◆ **About this exercise**:
Your answer must be an exact copy of the data, without any pictures.

>>>

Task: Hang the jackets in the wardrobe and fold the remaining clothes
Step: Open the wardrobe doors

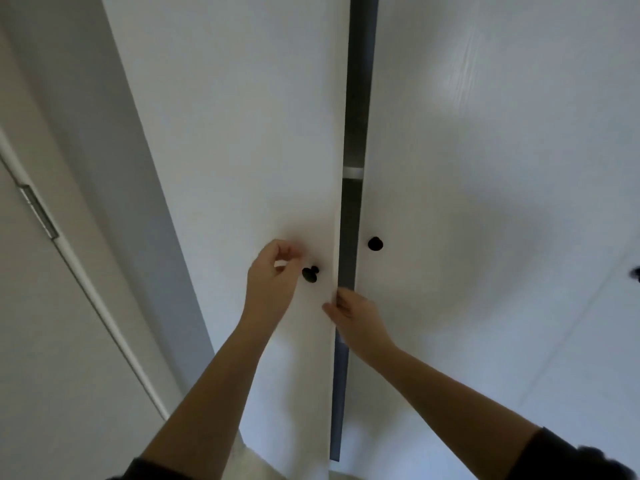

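- The white wardrobe (485,168) fills most of the view, and its top and foot are cut off by the frame.
- A narrow dark gap (356,98) runs down between its left door (242,150) and right door (485,306); the left door stands slightly ajar.
- Inside the gap only a pale crosspiece (352,172) shows. The rest is too dark to make out.
- The left hand (273,275) is left of the gap, fingers curled toward the thumb with nothing seen between them. A black knob (310,274) sits just beside the fingertips, and I cannot tell whether they touch it.
- The right hand (356,317) is at the gap, below that knob. Its fingers are pressed together and hooked round the edge of the left door, with the tips hidden behind it.
- A second black knob (374,243) sits just right of the gap, clear of both hands.
- Far right of the gap, a third dark knob (636,273) is cut off by the frame edge.
- Far left of the gap, a room door (52,341) shows a blurred metal hinge (38,211).
- Dark sleeves (571,455) show only at the bottom edge.
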Action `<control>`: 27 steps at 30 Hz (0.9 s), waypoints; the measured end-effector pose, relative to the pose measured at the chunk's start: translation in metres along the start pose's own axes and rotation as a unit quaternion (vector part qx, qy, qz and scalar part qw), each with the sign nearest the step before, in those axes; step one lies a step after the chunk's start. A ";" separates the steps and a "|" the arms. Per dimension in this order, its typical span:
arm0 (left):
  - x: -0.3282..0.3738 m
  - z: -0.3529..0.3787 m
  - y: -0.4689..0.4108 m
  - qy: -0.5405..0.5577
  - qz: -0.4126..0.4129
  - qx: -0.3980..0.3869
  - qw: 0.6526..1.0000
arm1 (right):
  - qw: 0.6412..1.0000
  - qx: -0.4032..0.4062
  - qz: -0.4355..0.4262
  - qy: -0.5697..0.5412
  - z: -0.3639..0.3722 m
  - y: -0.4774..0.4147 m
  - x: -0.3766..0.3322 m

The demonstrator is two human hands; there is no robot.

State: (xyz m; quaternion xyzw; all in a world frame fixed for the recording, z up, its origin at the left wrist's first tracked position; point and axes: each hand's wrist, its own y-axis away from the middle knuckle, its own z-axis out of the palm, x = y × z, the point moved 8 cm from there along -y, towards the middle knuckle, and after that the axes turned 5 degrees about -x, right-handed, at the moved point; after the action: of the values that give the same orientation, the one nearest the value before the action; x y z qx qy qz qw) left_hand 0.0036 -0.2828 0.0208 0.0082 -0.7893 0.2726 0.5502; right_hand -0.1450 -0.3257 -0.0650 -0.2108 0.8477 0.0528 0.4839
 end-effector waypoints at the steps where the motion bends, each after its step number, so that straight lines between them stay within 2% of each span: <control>1: 0.006 -0.005 0.000 -0.013 0.011 0.032 0.999 | 1.000 0.001 0.003 0.002 0.000 0.002 -0.001; 3: 0.023 -0.010 -0.002 -0.043 0.064 0.069 0.995 | 1.000 0.004 0.010 -0.004 0.001 0.004 -0.003; 5: 0.042 -0.003 -0.007 -0.115 0.104 0.055 0.986 | 1.000 0.013 0.015 -0.007 0.004 0.008 -0.006; 8: 0.060 0.009 -0.014 -0.249 0.106 0.054 0.961 | 0.999 0.032 0.018 -0.002 0.010 0.017 -0.011; 10: 0.064 0.008 -0.013 -0.285 0.085 0.065 0.953 | 0.999 0.038 0.013 0.006 0.017 0.025 -0.016; 15: 0.062 -0.019 0.017 -0.285 0.076 0.040 0.955 | 0.998 0.030 0.017 0.043 0.045 0.047 -0.028; 19: 0.062 -0.060 0.043 -0.284 0.100 0.005 0.954 | 0.992 -0.022 0.049 0.114 0.090 0.060 -0.044; 23: 0.057 -0.112 0.069 -0.232 0.124 -0.038 0.964 | 0.990 -0.069 0.083 0.086 0.148 0.072 -0.073; 27: 0.043 -0.168 0.087 -0.213 0.097 -0.084 0.969 | 0.993 -0.063 0.079 0.067 0.204 0.088 -0.109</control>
State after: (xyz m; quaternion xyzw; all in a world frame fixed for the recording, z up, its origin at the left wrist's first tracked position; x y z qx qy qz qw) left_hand 0.1048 -0.1224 0.0629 -0.0564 -0.9051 0.2493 0.3397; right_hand 0.0301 -0.1533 -0.0900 -0.1761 0.8873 0.1299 0.4059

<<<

◆ **Response for this exercise**:
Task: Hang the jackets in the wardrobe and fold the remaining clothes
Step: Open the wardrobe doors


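- The white wardrobe (485,168) fills most of the view, and its top and foot are cut off by the frame.
- A narrow dark gap (356,98) runs down between its left door (242,150) and right door (485,306); the left door stands slightly ajar.
- Inside the gap only a pale crosspiece (352,172) shows. The rest is too dark to make out.
- The left hand (273,275) is left of the gap, fingers curled toward the thumb with nothing seen between them. A black knob (310,274) sits just beside the fingertips, and I cannot tell whether they touch it.
- The right hand (356,317) is at the gap, below that knob. Its fingers are pressed together and hooked round the edge of the left door, with the tips hidden behind it.
- A second black knob (374,243) sits just right of the gap, clear of both hands.
- Far right of the gap, a third dark knob (636,273) is cut off by the frame edge.
- Far left of the gap, a room door (52,341) shows a blurred metal hinge (38,211).
- Dark sleeves (571,455) show only at the bottom edge.
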Action `<control>`: 27 steps at 30 Hz (0.9 s), waypoints; the measured end-effector pose, relative to the pose measured at the chunk's start: translation in metres along the start pose's own axes and rotation as a unit quaternion (vector part qx, qy, qz and scalar part qw), each with the sign nearest the step before, in those axes; step one lies a step after the chunk's start. A ";" separates the steps and a "|" the arms. Per dimension in this order, its typical span:
arm0 (left):
  - x: -0.3282..0.3738 m
  - z: -0.3529..0.3787 m
  - y: -0.4689..0.4108 m
  - qy: -0.5405..0.5577
  - qz: -0.4126..0.4129
  - qx: -0.3980..0.3869
  - qw: 0.6526..1.0000
arm1 (right):
  - qw: 0.6412..1.0000
  - qx: -0.4032..0.4062
  - qz: -0.4355..0.4262
  - qy: -0.5697..0.5412
  - z: -0.3639..0.3722 m
  - y: -0.4774..0.4147 m
  - x: -0.3766..0.3322 m

The demonstrator is two human hands; there is no robot.

State: (xyz m; quaternion xyzw; all in a world frame fixed for the recording, z up, its origin at the left wrist's first tracked position; point and axes: each hand's wrist, its own y-axis away from the middle knuckle, its own z-axis out of the palm, x = y × z, the point moved 8 cm from there along -y, towards the middle knuckle, and after that the axes turned 5 degrees about -x, right-handed, at the moved point; after the action: of the values that give the same orientation, the one nearest the value before the action; x y z qx qy qz qw) left_hand 0.0036 -0.2828 0.0208 0.0082 -0.7893 0.2726 0.5502; right_hand -0.1450 -0.3257 -0.0650 -0.2108 0.8477 0.0528 0.4839
 end-effector waypoints at the steps where the motion bends, each after its step number, so that straight lines between them stay within 2% of each span: <control>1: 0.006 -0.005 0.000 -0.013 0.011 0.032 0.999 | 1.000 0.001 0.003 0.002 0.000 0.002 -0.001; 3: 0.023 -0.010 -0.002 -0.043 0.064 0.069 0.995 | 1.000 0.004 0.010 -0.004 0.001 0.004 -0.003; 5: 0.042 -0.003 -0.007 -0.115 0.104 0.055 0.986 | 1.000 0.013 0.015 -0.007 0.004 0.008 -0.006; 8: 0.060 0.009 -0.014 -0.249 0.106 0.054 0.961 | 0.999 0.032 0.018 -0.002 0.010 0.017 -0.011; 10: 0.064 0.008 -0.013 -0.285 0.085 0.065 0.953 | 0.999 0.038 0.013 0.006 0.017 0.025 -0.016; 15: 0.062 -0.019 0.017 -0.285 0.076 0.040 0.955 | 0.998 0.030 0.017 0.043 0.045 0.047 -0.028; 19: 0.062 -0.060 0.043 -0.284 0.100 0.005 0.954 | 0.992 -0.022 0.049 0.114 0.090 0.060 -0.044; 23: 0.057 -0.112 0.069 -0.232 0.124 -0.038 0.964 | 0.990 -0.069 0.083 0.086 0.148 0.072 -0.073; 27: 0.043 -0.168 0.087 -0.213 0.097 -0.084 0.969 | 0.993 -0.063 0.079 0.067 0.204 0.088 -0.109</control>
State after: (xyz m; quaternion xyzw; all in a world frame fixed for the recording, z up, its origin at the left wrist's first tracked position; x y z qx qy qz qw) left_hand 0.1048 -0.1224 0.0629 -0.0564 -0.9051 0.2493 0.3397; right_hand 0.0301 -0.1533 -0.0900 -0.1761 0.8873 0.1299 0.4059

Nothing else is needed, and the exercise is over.